● **What the task requires**:
Report every line of the records below that includes the string "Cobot".

[Data records]
:::

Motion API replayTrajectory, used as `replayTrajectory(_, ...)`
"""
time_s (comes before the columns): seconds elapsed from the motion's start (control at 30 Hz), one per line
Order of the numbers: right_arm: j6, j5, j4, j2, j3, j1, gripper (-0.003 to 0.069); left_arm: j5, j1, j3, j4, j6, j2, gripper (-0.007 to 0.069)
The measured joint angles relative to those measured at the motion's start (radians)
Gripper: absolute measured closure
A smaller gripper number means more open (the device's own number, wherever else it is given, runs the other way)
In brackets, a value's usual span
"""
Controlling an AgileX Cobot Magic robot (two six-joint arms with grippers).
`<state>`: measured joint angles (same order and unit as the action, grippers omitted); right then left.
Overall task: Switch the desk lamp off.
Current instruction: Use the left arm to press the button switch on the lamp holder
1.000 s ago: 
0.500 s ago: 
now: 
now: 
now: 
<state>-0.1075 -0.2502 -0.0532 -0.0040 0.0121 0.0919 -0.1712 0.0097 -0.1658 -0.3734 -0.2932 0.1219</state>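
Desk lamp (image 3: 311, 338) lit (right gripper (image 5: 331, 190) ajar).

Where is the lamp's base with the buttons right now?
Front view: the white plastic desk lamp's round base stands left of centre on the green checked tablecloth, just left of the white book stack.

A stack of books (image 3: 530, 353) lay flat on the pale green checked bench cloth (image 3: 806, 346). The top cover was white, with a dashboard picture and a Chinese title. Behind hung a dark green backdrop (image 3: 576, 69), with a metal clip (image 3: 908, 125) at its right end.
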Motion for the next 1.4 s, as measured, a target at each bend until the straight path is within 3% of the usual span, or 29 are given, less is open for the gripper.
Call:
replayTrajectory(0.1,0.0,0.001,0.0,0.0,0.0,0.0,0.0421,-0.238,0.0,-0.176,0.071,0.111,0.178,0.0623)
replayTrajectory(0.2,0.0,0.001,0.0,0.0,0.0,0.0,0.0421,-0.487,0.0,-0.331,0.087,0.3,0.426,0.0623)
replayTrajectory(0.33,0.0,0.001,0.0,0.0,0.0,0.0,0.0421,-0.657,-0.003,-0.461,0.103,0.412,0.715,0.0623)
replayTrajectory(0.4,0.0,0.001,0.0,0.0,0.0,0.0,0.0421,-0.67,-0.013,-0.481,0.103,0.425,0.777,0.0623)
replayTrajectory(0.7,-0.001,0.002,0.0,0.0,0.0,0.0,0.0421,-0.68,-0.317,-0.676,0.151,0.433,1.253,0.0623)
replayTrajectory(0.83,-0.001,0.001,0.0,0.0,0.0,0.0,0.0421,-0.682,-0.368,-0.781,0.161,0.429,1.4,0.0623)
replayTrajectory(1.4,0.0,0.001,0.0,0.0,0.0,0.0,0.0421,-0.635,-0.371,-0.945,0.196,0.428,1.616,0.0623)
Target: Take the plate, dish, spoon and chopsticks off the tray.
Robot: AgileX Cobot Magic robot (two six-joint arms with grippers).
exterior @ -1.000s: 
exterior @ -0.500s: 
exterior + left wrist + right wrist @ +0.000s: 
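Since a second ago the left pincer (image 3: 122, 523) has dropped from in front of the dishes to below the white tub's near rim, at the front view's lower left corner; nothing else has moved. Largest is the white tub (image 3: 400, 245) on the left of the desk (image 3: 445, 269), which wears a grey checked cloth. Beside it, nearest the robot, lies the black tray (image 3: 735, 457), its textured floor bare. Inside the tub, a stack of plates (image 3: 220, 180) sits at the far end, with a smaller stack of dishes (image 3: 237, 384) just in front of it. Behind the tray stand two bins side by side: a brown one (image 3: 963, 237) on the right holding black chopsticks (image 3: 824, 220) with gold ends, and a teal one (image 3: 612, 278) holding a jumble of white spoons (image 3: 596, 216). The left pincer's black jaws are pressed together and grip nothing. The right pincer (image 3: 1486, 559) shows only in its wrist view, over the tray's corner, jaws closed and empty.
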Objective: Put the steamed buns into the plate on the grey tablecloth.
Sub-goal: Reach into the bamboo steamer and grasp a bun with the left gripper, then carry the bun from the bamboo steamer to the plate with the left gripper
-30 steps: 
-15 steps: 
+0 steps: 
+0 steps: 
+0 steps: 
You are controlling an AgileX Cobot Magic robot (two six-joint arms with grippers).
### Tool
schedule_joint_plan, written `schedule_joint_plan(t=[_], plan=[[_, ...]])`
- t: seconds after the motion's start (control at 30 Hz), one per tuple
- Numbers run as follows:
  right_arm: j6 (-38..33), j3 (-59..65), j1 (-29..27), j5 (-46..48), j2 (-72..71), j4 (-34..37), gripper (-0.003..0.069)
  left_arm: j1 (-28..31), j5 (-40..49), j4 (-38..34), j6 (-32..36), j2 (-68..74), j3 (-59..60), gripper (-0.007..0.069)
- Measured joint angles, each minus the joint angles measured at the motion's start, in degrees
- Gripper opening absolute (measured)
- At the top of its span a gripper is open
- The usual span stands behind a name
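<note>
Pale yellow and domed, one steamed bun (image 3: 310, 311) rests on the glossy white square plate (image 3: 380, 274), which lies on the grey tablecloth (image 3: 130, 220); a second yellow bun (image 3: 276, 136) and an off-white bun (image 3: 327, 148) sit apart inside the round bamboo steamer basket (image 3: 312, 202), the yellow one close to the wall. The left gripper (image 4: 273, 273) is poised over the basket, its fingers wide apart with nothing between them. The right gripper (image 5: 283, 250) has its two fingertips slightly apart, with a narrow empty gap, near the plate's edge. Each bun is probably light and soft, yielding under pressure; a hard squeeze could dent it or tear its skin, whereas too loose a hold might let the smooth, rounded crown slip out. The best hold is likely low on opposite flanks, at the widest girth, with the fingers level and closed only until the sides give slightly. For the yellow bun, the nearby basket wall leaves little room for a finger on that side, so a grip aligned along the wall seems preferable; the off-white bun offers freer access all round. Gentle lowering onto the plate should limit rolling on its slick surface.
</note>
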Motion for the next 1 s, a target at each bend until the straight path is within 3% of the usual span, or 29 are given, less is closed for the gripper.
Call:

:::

● **Response below**:
Controlling an AgileX Cobot Magic robot (two six-joint arms with grippers).
Robot: AgileX Cobot Magic robot (two six-joint arms with grippers).
You are controlling an AgileX Cobot Magic robot (two six-joint arms with grippers).

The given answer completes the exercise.